After a series of studies in the laboratory of Dr. Gregory Freund, a clearer picture is emerging: A disruption of signaling proteins in the immune system may be responsible for the inflammation that makes someone with type 2 diabetes feel sick and increases the risk of serious complications.
Freund, the head of the pathology department in the University of Illinois College of Medicine at Urbana-Champaign and a professor of animal sciences in the College of Agricultural, Consumer and Environmental Sciences, is pursuing the theory that inflammation is tied to a disturbance of signal-carrying cytokines.
Type 2 diabetes – once considered an adult-onset disease – is an increasing problem alongside obesity, even among teenagers. Some 18 million Americans suffer from diabetes, with more than 90 percent being type 2, according to the Centers for Disease Control. The disease costs some $98 billion a year to treat and is the nation’s sixth leading cause of death – usually because of resulting cardiovascular and other complications.
The disease is initially characterized by high levels of insulin in the blood, a condition known as hyperinsulinemia, and insulin resistance, whereby cells refuse to let insulin inside. When that happens, the ability to regulate glucose levels is compromised. A mechanism thought to be a major player in the onset of insulin resistance, Freund said, is serine phosphorylation, triggered by hyperinsulinemia, of the insulin receptor substrates.
This phosphorylation, Freund said, “impacts other signaling cascades in cells, controlled by cytokines, especially ones like interleukin 4, an anti-inflammatory protein.”
A connection to the cytokine IL-4 was documented by Freund and colleagues in a study published July 2 in the Journal of Biological Chemistry.
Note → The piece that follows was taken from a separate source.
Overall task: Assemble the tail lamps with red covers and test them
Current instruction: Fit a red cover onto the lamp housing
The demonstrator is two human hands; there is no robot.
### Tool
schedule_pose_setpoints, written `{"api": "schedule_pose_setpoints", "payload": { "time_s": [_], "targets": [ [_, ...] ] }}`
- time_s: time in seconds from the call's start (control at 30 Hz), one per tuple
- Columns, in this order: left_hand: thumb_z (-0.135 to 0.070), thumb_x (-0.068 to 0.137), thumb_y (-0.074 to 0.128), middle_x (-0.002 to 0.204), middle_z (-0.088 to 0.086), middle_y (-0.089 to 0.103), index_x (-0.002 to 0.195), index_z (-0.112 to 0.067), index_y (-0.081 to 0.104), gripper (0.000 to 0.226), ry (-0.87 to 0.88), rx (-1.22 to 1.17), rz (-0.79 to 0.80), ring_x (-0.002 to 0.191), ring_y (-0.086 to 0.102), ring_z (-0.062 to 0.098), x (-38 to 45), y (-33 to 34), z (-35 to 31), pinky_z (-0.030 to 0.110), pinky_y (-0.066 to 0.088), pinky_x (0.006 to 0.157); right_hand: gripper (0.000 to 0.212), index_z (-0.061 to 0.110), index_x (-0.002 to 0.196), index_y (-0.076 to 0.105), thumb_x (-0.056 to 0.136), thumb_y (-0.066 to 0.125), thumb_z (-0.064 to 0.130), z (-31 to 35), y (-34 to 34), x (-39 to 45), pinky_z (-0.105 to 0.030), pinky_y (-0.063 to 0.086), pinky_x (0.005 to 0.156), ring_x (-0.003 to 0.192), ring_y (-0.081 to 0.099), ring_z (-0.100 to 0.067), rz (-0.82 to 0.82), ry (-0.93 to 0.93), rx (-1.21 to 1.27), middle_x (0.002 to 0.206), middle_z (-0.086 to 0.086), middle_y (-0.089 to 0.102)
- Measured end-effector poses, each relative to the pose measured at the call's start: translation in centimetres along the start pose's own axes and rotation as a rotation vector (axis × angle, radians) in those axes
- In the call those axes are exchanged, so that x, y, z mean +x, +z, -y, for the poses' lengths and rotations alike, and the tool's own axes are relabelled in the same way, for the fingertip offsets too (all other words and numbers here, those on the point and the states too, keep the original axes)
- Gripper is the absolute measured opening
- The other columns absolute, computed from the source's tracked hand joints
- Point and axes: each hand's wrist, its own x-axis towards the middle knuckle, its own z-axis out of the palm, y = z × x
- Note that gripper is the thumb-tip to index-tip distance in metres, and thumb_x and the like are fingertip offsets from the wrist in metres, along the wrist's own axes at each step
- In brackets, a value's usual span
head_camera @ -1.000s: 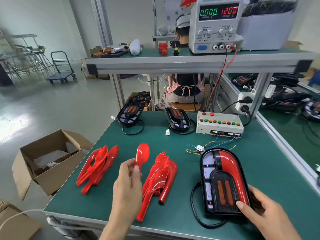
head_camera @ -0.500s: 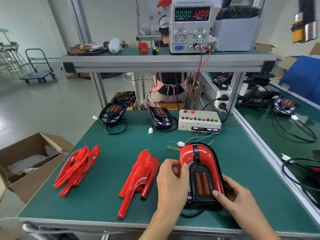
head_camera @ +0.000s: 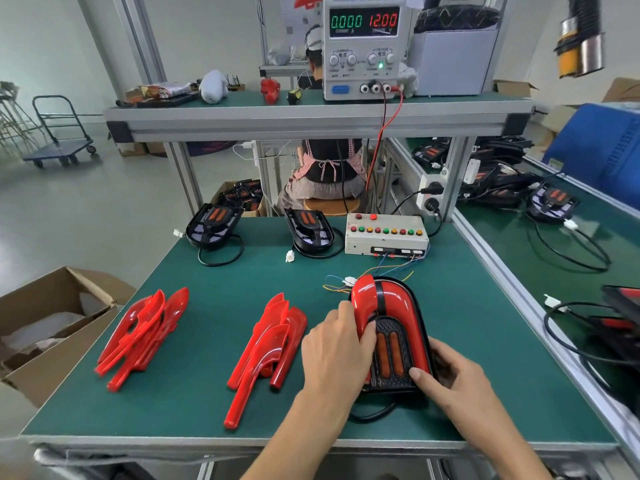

They found that IL-4 signaling was impaired when they tested macrophages (a type of white blood cells) removed from type 2 diabetic mice. The research – funded by National Institutes of Health, American Heart Association, American Diabetes Assocation and University of Illinois Agricultural Experiment Station – followed similar findings, presented two years ago in the same journal, based on experiments in cell lines.
“In our first paper, we treated cells with insulin in a test tube,” Freund said. “In our new paper, we took the macrophages from diabetic animals and looked at the signaling abilities of the insulin receptor substrate 2, and, lo and behold, we indeed saw reduced signaling function.”
Freund’s co-authors on the new paper were Matthew E. Hartman, Jason C. O’Connor and Jonathan P. Godbout, all of animal sciences; Kyle D. Minor, a first-year medical student; and undergraduate biology-honors student Valerie R. Mazzocco.
New work in Freund’s lab shows that cytokine-dependent fever and reduced social exploration is found in type 2 diabetes mice. The neuroimmune response leading to the sickness behavior, Freund said, was linked to hypersensitivity to lipopolysaccharide and potentially to cytokine resistance.